- _PROBLEM_: Give back every line of the data exactly. Pictures are not part of the copy.

- _SUPPLIED INFORMATION_:
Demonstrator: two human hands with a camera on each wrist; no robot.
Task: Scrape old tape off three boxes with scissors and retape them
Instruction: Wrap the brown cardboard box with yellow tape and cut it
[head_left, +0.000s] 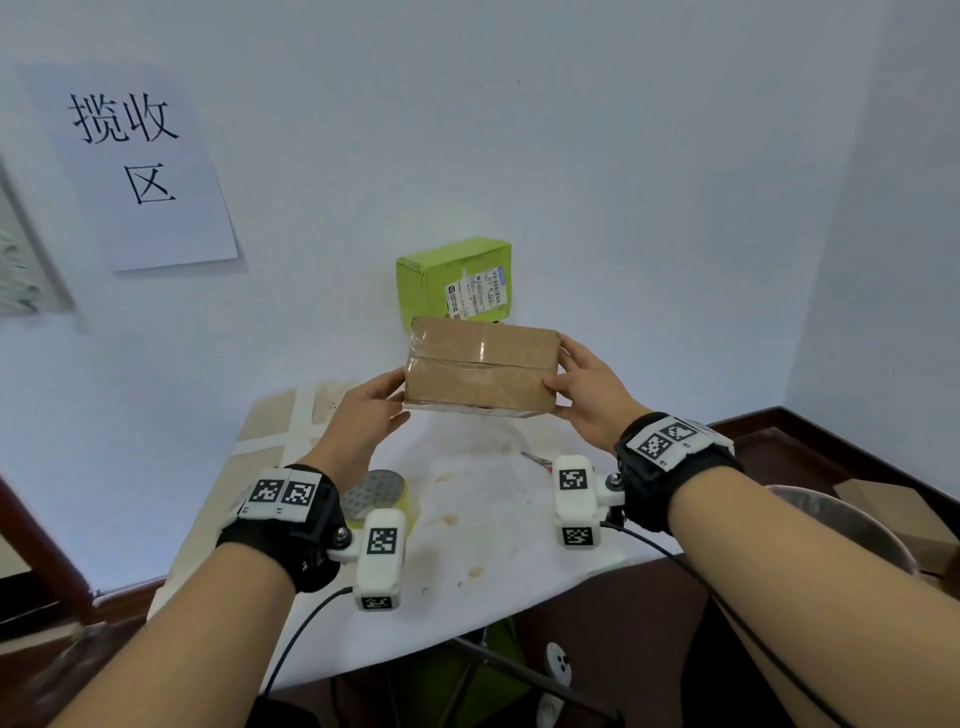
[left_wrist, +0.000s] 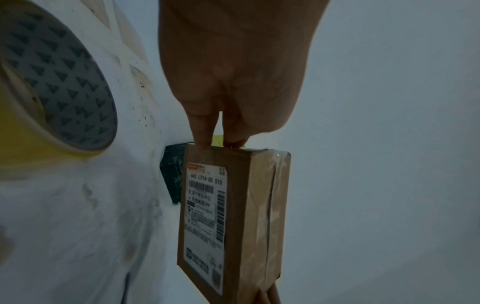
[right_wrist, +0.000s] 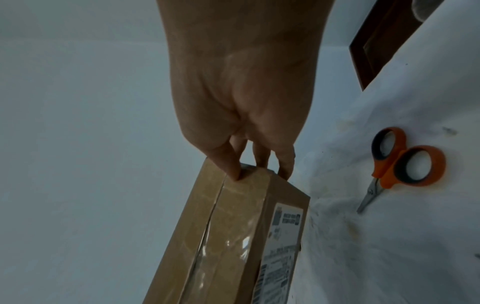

- _FINISHED TASK_:
Demonstrator: two human hands with a camera on each wrist; no robot.
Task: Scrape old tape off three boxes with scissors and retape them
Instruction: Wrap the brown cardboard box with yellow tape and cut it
[head_left, +0.000s] 
[left_wrist, +0.000s] 
[right_wrist, +0.000s] 

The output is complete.